I grew up in Chesapeake Beach, Maryland baking cookies and cakes with my mom and loaves of bread with my dad every weekend. I graduated Johnson & Wales University with my bachelor's in Baking & Pastry Arts in 2014. During college, I earned the chance to intern at Disney World's Contemporary Resort where I was given the opportunity to cater an event for former president Barack Obama! Soon after I studied abroad in Peru learning all about South American food and culture while tasting local delicacies like guinea pig! After graduation, I worked in Washington, D.C. and dove into restaurant life at Le Diplomate as a pastry cook baking for DC politicians and the occasional celebrity! I ultimately decided to trade in the busy DC life for the calm of Raleigh, joining the Pastry Works team in 2016. One of my most proud moments at Catering Works was when my dessert was featured in Weddings Magazine.

What is the most memorable event you ever worked on?

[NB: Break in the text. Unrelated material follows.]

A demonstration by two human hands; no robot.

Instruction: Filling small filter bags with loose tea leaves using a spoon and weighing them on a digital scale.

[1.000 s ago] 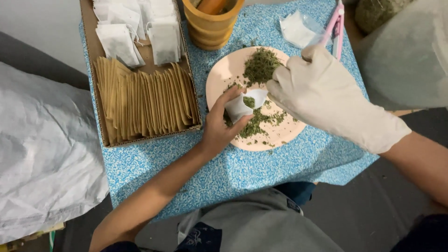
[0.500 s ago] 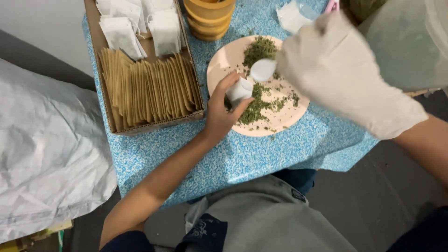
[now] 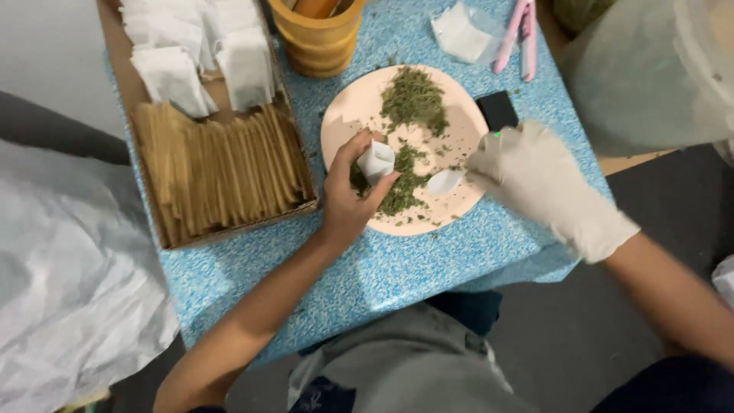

The Culinary Adventure Dining Series held here in The Laurelbrook. It gives me the opportunity to challenge my skills as a chef and to learn about culture and cuisines from all around the world while creating unique and creative plated desserts.

What is your favorite Pastry Works recipe?

Flourless Double Chocolate Pecan Cookie

Maria Ciacona, Cake Artist 


Maria’s career started soon after obtaining degrees in Art and Design, as well as Baking and Pastry arts from The Culinary Institute of America. In the two decades she has been in the industry, she has worked at various five-star establishments in NY and Massachusetts. In 2010, she launched La Dolce Vita Bakeshop, where her work has been featured in Wellwed magazine, The Knot, Colin Cowie Weddings, Style Me Pretty, June Bug Weddings and 100 Layer Cake. Maria sold her bake shop in 2016 after marrying her husband Joshua, who was settled in Raleigh. She chose a position at Catering Works and has been loving it ever since! 

What is the most memorable event you ever worked on?

Recently, I had the task of creating a 3ft architectural cake to resemble a new skyscraper being built in downtown Raleigh. It was one of the more challenging cakes I have ever done!

What is your favorite Pastry Works recipe?

Banana bread pudding with bourbon caramel sauce.

Chelsea Snyder, Baker


I originally grew up in Rochester Hills, Michigan (I’m a Midwesterner to the core). When I was a teenager my family moved to North Carolina where I met my husband, Ryan. Knowing baking was my passion, I decided to continue my education at Wake Tech. While attending classes, I honed my skills as a cake decorator at Whole Foods Market. In addition, I competed in several student ACF competitions and won medals for my work in pastry. In 2014, I graduated with an Associates Degree in Baking and Pastry Arts.  In my free time, I enjoy furniture refinishing, crafts, traveling, and spending time with friends and family.

What is the most memorable event you ever worked on?

The annual Bridal Showcase at Carolina Inn in Chapel Hill. I love seeing all the local wedding trends and being apart of an incredibly talented team of pastry chefs.

What is your favorite Pastry Works recipe?

Anything with coffee, and chocolate. I love our Tiramisu.